* **The task**
With every picture left out, restate the listing below exactly as written.
┌────────
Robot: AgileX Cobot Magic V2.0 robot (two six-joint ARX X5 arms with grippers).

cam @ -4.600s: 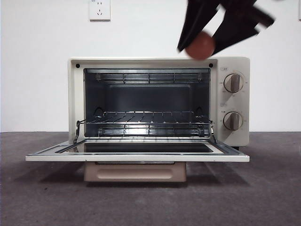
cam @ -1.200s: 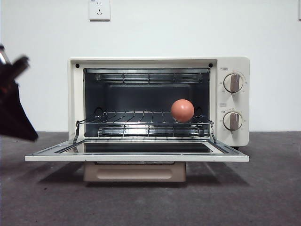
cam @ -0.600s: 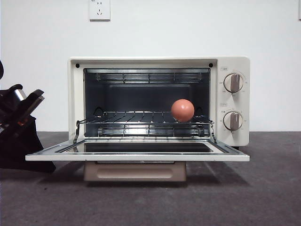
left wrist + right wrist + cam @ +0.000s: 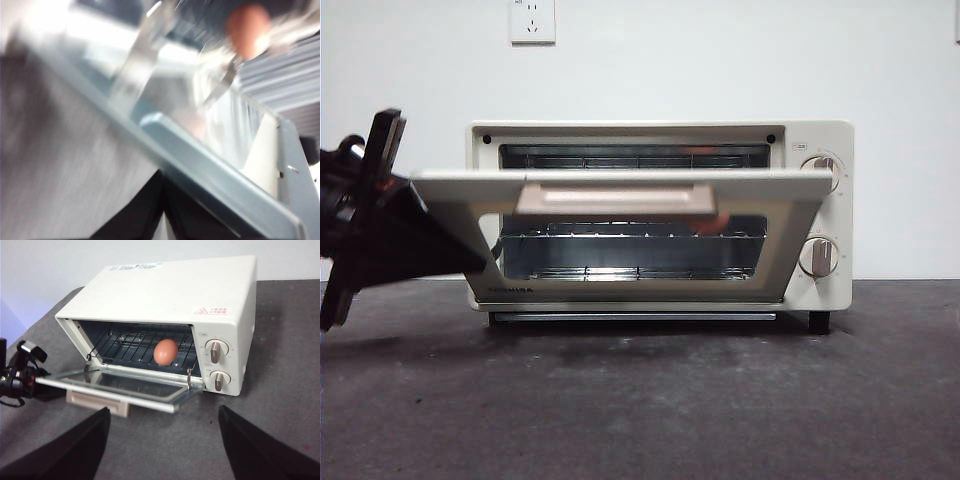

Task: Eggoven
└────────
* **Exercise answer**
Robot: AgileX Cobot Magic V2.0 robot (two six-joint ARX X5 arms with grippers).

cam @ -4.600s: 
cam @ -1.200s: 
cam @ -0.600s: 
left wrist + right wrist + cam @ +0.000s: 

Task: Eggoven

There is nothing further in this answer.